I’d actually followed your advice given to the original poster last year and created a new column with the same data, yet formatted as a LONGTEXT with a FULLTEXT:

ALTER TABLE table2 ADD COLUMN id_text LONGTEXT;
ALTER TABLE table2 ADD FULLTEXT (id_text);
UPDATE table2 SET id_text = id_json;

It appears the JSON_MATCH_ANY against the JSON column results in a worse performance than MATCH() AGAINST() on the LONGTEXT column (32 seconds vs 944ms), which are identical datasets. Is there anything that needs to be modified against my JSON column?

Below is a comparison between each profile, taken in SingleStore Studio, over a table with 193M rows:

==========

SELECT * FROM table2 A WHERE MATCH(A.id_text) AGAINST ('0xaabbccdd') ORDER BY A.row DESC;

==========

SELECT * FROM table2 A WHERE json_match_any(match_param_string_strict()='0xaabbccdd', A.id_json) ORDER BY A.row DESC;

MATCH() AGAINST() is going to use an index while json_match_any won’t, which explains the difference.

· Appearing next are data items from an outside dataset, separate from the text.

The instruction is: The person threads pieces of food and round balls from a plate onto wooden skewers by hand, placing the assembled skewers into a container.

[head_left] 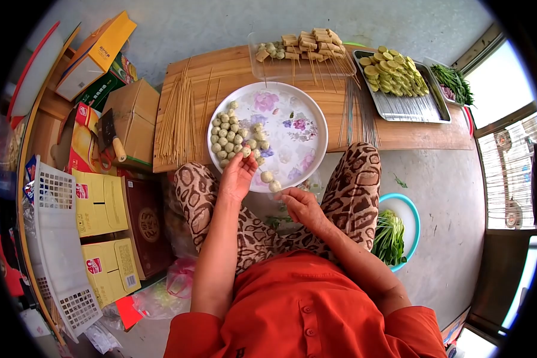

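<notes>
A round white tray (304,170) with a flower pattern lies at the table's front edge, with many speckled pale-green balls (224,134) gathered on its left side. My left hand (237,178), palm up over the tray's near rim, pinches one speckled ball (246,151) at its fingertips. My right hand (304,207) is closed just to the right, above my lap, gripping a thin skewer that is mostly hidden. Two balls (267,176) are threaded on this skewer, which points up and left toward my left hand.
Loose bamboo skewers (182,119) lie left on the wooden table (414,137). Behind are a clear tray (268,73) of skewered food and a metal tray (409,107) of green slices. Boxes (101,206) and a cleaver (108,131) stand left; a basin (416,224) of greens sits right.
</notes>
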Available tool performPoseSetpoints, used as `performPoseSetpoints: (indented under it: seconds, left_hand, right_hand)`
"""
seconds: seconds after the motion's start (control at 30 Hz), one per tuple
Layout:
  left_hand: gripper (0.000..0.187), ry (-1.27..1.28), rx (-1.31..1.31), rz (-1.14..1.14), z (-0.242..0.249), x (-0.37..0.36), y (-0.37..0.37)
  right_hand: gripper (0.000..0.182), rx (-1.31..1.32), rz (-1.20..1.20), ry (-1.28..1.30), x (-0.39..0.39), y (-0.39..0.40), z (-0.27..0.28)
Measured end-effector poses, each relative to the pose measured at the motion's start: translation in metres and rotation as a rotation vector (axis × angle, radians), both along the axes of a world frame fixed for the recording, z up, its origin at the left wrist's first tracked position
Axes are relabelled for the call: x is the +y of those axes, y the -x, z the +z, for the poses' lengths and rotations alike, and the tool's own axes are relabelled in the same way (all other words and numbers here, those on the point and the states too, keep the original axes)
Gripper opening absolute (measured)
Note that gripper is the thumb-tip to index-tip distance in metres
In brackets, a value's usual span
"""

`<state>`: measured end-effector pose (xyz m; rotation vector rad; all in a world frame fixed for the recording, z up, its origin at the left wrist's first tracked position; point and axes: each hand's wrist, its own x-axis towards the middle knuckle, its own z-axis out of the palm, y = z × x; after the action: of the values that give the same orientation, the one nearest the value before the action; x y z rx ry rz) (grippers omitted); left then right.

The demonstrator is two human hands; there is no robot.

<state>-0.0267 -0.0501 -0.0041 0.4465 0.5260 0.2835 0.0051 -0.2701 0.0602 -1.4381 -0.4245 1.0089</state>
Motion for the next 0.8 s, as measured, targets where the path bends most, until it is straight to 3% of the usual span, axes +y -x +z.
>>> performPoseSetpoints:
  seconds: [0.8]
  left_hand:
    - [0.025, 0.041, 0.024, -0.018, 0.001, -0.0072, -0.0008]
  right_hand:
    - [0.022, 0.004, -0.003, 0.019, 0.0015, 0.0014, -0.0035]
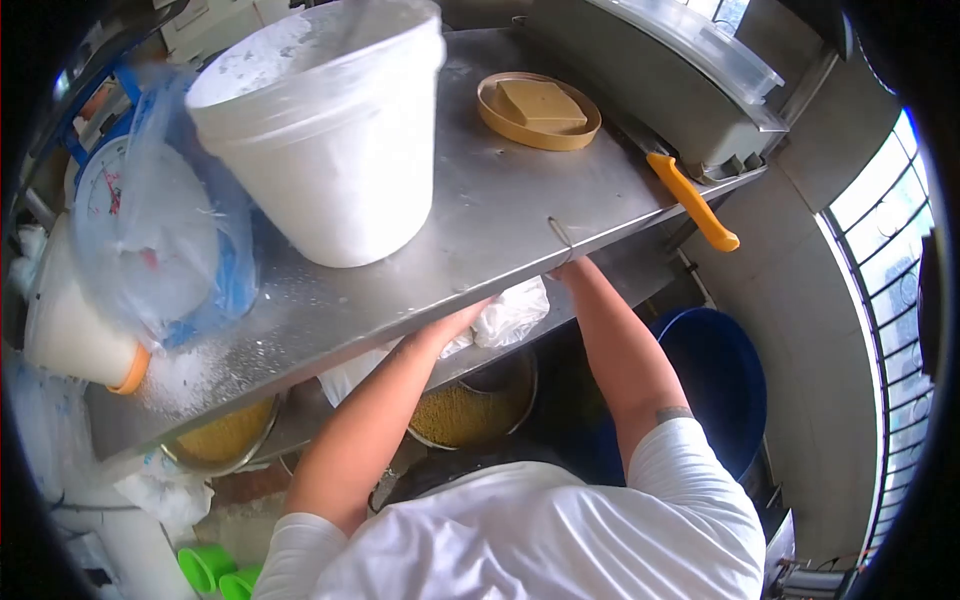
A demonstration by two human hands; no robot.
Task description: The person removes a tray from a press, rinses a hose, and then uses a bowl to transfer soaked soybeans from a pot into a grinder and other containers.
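Both hands reach under the steel bench point(520, 200) toward its lower shelf. The left hand point(462, 325) touches a white plastic bag point(512, 312) at the bench edge; its grip cannot be determined. The right hand point(565, 268) is hidden behind the bench edge, so its state cannot be determined either. Below the hands, two metal bowls of yellow grain sit on the lower shelf: one point(470, 408) directly beneath the hands, one point(225, 435) well to the left. Above the hands, on the bench top, stand one large white bucket point(325, 150) dusted with white powder and one shallow dish point(538, 112) holding one tan block. One orange-handled knife point(690, 198) lies right of the dish. One blue tub point(720, 385) stands right of the right arm.
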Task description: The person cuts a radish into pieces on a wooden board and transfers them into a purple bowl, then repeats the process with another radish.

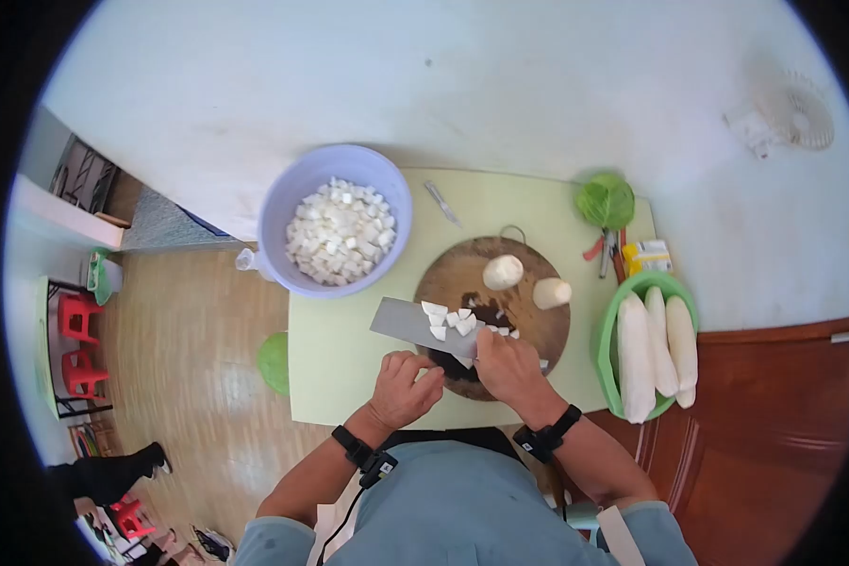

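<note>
The right hand (512, 368) gripped the knife (399, 320) carrying white bits (465, 326), which needed a level hold, and the left hand (406, 389), maybe empty, curled nearby.

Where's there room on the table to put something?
The pale-green table is bare between the lilac plastic tub and left hand, and between the thin silvery tool and green leaf. The round wooden board is crowded.
</note>
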The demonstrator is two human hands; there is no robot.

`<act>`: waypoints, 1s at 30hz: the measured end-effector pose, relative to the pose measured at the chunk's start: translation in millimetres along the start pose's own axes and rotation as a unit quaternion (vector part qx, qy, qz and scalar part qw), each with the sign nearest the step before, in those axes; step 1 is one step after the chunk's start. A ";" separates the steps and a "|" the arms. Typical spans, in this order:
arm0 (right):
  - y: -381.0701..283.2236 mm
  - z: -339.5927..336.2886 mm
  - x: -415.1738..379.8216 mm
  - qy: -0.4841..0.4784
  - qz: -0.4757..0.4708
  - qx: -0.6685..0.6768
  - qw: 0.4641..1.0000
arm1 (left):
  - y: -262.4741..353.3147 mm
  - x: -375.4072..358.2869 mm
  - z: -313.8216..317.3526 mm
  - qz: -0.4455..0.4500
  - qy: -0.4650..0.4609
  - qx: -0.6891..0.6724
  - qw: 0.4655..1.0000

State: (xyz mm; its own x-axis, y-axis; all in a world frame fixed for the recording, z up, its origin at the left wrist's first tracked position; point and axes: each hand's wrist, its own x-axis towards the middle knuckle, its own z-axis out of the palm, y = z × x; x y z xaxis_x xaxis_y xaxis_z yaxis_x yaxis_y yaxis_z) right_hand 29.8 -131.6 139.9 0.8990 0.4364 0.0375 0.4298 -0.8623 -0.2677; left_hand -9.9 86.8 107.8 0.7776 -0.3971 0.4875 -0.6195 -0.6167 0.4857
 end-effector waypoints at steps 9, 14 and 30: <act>-47.2 -9.4 128.5 0.065 -0.135 -0.056 0.987 | -65.6 58.5 -61.9 -0.074 0.004 0.131 0.989; -62.4 10.0 173.9 0.046 -0.175 -0.092 0.979 | -115.0 65.5 -82.5 -0.090 -0.041 0.108 0.989; -66.4 25.8 190.9 0.007 -0.164 -0.118 0.979 | -187.9 84.0 -79.8 -0.196 0.014 0.127 0.972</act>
State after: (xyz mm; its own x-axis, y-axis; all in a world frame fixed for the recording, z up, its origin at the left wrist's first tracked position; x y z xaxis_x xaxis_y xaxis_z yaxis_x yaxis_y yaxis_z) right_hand 170.7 15.6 140.0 0.7100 0.6973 0.0980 0.7013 -0.7128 -0.0095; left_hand 163.3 223.5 115.4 0.9434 -0.0809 0.3216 -0.2261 -0.8664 0.4452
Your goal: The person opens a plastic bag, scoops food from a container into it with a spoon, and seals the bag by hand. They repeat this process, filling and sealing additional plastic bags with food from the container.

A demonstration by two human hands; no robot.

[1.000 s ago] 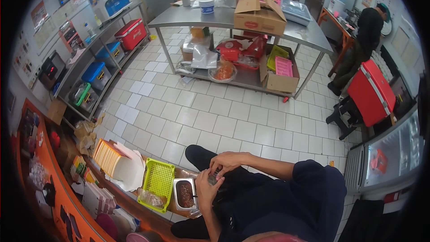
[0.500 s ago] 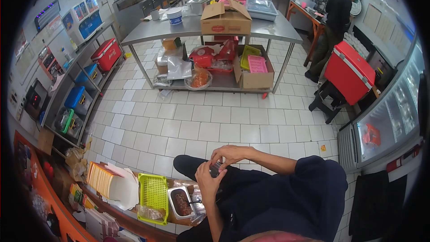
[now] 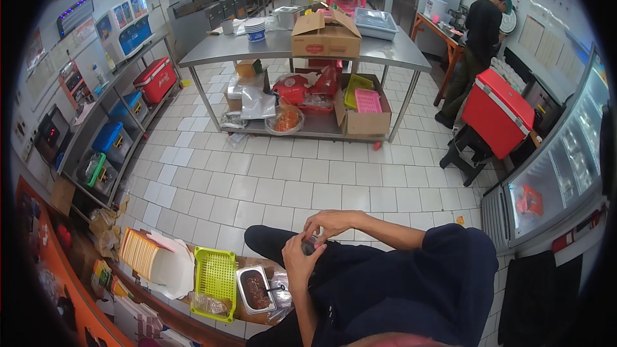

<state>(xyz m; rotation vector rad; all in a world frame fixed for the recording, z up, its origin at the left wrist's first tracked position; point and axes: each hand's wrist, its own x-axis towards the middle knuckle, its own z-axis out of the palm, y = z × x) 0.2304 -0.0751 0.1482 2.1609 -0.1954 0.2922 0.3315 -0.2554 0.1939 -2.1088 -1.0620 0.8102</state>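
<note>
Both hands meet around a small clear container (image 3: 310,244) above the lap. My left hand (image 3: 299,258) is wrapped round its near left side. My right hand (image 3: 328,221) holds it from above, fingers bent over its top. Whatever is inside the container is too small to tell. To the left of my left hand, a metal tray (image 3: 256,290) holds a dark reddish food and a dark-handled utensil. Clear plastic bags (image 3: 281,289) lie beside the tray. A yellow-green basket (image 3: 214,276) with clear packets in it stands further left.
A steel table (image 3: 270,47) bears a cardboard box (image 3: 326,37) and tubs. Red coolers stand right (image 3: 498,112) and left (image 3: 155,80). A person (image 3: 482,32) stands at the back right. A glass-door fridge (image 3: 556,167) is on the right, a stack of cartons (image 3: 141,256) on the left.
The view has shifted slightly, so the surroundings sit a little differently in the frame. Both hands stay on the container, with only a slight shift of the fingers.
</note>
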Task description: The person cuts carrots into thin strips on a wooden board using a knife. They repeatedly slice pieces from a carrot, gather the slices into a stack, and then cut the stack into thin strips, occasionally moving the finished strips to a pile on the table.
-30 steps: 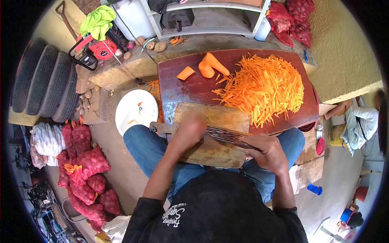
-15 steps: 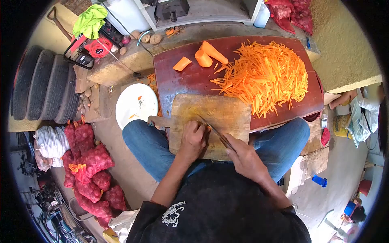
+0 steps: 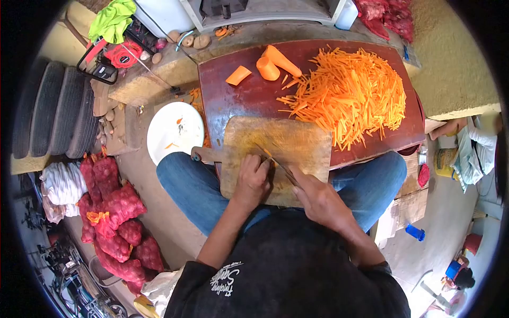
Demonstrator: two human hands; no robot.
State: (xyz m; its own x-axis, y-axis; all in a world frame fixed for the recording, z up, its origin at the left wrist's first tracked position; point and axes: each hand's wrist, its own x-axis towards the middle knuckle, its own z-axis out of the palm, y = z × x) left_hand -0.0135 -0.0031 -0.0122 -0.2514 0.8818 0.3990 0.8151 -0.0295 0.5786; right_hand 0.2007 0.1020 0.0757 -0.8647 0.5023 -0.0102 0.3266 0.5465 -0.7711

Consider creating a computed column in text format from the json column and put a fulltexts index on that, and search with match() against() if that works for you.

We’ll keep in mind this need to do full-text-style search on JSON as a feature request.

1 Like

Do I understand correctly that Singlestore does not currently support any kind of index for a simple array (int or string) or JsonArray?

We often have data like

tags = [“home”, “office”, “worldwide”]
tag_id = [3839,38383,37838],
color = [‘red’,‘blue’,black’],
status = [1,3,2,10,47].
etc.

We often use these fields as filters. Indices would be very useful for this.

Contrary to your description for Json Index (about computed columns), this data has no other properties where you can make a unique field for an index out of the property.

I have not found a way to create a computed column from an array and then give it an index. It works with single json fields, but not with a json array. If there was a function ARRAY_TO_STRING(seperator), you could create a computed column from the json array and then give it a full text index. But I have not found such a function.

What is the best way to create an index for these simple arrays (or json-arrays) that are very often used as filters?

I replied to the last question from @losch on another forum post that had the same question.